“The research that this group is doing on the cutting edge is going from the information age to the meaning age,” Hopkins said Monday, March 29, in a meeting with the Dayton Daily News editorial board.
Wright State will introduce its knowledge-enabled computing center April 12 at a campus event to include Eric D. Fingerhut, chancellor of the Ohio Board of Regents, and officials from Hewlitt-Packard, IBM and LexisNexis.
The center has one of the nation’s largest academic research groups in the semantic web, also known as Web 3.0, according to university officials. It is expected to generate $13 million of research in five years and $19.5 million in 10 years, officials said.
In the semantic web, the meaning of Internet information and services is defined, making it possible for the web to “understand” and satisfy the requests of people and machines to use the web content.

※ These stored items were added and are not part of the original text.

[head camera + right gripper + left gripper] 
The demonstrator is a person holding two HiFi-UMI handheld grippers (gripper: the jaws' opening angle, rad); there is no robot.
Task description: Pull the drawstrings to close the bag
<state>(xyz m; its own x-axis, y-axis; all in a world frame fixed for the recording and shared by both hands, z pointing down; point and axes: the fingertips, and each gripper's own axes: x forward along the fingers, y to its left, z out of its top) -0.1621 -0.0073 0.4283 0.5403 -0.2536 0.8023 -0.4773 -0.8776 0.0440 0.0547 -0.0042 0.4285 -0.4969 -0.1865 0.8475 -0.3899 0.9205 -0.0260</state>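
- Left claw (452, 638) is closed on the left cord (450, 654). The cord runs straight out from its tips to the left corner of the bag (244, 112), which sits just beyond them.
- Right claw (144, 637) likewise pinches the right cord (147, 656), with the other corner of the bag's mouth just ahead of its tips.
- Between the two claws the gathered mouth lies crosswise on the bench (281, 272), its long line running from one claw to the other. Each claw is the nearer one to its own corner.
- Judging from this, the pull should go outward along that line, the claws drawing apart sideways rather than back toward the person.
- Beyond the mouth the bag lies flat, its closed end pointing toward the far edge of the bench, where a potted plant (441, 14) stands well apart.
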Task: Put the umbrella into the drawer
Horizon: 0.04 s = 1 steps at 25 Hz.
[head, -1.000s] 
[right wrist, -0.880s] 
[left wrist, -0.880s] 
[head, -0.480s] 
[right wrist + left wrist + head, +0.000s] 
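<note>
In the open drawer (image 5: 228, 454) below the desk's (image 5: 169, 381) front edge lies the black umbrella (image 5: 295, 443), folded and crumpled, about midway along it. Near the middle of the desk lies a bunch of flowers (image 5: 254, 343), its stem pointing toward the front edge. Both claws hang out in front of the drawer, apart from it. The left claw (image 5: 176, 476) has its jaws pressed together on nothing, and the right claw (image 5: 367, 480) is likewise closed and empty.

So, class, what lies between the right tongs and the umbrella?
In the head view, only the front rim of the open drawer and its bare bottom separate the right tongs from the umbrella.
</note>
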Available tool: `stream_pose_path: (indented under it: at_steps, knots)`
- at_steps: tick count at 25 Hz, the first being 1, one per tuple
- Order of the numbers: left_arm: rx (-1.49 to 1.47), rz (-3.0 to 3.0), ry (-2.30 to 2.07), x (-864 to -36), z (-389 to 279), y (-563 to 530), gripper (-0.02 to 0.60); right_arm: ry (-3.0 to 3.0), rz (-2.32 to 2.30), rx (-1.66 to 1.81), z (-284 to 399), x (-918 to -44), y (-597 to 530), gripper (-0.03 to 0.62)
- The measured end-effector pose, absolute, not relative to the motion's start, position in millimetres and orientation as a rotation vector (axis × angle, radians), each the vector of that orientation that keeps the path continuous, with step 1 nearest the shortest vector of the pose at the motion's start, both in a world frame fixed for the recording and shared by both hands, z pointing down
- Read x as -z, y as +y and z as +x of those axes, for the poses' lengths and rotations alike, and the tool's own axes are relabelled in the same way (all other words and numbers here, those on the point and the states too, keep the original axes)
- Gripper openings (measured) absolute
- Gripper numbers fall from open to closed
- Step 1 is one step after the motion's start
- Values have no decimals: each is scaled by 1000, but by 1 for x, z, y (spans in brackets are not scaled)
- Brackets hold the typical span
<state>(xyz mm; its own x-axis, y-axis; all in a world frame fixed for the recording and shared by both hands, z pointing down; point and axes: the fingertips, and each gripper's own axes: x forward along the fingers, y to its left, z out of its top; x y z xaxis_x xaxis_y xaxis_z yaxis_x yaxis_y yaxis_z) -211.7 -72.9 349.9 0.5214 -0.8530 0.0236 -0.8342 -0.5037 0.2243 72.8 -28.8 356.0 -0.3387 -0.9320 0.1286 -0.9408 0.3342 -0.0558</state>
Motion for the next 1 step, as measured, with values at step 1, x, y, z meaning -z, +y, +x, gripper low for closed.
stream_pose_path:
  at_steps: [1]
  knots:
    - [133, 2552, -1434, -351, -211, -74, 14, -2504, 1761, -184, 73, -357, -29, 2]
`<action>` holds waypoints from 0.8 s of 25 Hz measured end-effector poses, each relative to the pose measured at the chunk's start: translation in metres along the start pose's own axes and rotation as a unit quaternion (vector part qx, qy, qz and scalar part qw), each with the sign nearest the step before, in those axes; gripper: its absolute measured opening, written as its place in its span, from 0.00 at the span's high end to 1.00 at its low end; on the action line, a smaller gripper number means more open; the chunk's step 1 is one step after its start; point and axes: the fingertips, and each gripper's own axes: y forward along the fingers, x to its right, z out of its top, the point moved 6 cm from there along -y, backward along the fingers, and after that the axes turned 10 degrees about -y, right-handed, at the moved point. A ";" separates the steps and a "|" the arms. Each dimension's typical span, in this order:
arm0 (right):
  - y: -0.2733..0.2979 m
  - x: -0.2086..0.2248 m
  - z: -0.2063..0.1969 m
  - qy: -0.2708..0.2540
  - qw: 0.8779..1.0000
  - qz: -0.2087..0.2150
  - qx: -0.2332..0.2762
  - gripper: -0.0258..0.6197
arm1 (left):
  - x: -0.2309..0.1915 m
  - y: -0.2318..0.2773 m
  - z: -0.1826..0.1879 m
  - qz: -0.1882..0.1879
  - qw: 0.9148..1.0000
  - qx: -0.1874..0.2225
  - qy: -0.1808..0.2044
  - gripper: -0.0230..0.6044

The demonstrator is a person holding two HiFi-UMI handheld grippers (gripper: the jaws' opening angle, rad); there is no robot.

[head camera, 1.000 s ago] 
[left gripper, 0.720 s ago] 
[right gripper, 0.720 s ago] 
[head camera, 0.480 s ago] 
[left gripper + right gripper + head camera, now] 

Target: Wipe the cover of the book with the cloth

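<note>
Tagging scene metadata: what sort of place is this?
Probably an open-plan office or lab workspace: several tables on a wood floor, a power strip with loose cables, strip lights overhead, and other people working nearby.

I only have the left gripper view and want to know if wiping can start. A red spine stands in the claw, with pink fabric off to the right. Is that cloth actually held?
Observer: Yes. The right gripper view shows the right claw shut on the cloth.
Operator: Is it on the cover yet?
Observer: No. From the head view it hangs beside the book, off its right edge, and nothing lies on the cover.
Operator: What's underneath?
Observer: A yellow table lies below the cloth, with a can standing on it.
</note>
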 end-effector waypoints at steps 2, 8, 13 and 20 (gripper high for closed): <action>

“We teach the machines that here are some of the facts that you should know before you process less organized information like those from social media,” said Meena Nagarajan, a Wright State doctoral student who helped develop Twitris and demonstrated the program for reporters.
Nagarajan said the university has filed for intellectual property on Twitris, but has not yet marketed the technology.
“When we see something like Twitris, we want to license it,” Hopkins said. “We want it to be available for industry and commercialization, but we’d certainly like to get our share of the revenue from that.”